Problem requirements: In the listing below, pick out lines with "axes".

Data:

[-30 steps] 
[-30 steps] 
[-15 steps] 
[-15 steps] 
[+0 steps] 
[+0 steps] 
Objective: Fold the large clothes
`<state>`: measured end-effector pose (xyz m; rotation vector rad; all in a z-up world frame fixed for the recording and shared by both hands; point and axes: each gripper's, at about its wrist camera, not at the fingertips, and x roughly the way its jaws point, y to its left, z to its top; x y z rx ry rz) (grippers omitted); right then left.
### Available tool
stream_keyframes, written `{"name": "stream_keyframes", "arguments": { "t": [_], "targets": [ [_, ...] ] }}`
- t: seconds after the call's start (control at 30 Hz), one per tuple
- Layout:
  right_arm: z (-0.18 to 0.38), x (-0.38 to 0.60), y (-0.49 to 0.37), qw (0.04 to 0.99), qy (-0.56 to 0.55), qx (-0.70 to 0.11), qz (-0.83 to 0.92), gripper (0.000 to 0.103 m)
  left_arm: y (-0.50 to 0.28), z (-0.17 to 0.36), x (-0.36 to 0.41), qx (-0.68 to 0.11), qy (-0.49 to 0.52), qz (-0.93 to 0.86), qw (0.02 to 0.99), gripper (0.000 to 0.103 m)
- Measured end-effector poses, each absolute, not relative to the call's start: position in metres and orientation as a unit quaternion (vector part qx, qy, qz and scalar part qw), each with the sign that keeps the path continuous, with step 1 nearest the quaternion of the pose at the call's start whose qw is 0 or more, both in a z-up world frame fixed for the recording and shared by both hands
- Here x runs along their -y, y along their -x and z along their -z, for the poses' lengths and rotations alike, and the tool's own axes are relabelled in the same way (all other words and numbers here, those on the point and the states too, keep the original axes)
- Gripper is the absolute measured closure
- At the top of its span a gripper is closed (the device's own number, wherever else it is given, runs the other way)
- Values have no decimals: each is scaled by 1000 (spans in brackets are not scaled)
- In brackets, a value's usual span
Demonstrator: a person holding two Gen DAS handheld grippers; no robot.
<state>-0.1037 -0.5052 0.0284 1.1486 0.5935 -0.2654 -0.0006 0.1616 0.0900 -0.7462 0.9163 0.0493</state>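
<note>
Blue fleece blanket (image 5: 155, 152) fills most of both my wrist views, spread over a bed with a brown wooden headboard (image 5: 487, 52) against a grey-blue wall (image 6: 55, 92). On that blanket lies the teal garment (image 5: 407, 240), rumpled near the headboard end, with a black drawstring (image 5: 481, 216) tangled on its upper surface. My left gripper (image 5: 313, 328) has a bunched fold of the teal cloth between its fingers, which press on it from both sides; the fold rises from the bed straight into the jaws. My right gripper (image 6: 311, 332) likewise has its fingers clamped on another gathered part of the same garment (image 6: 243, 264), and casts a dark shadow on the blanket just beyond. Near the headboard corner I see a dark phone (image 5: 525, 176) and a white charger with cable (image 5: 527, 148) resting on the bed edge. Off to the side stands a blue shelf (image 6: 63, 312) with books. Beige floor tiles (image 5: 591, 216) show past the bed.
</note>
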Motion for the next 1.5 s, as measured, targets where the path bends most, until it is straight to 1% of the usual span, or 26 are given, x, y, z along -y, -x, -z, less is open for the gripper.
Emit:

Reply:
`<state>`: measured end-effector pose (xyz m; rotation vector rad; all in a z-up world frame fixed for the recording and shared by both hands; point and axes: each gripper's, at about its wrist camera, not at the fingertips, and x roughly the way its jaws point, y to its left, z to its top; x y z rx ry rz) (grippers omitted); right then left.
- Here x runs along their -y, y along their -x and z along their -z, for the poses' lengths and rotations alike, and the tool's own axes are relabelled in the same way (all other words and numbers here, those on the point and the states too, keep the original axes)

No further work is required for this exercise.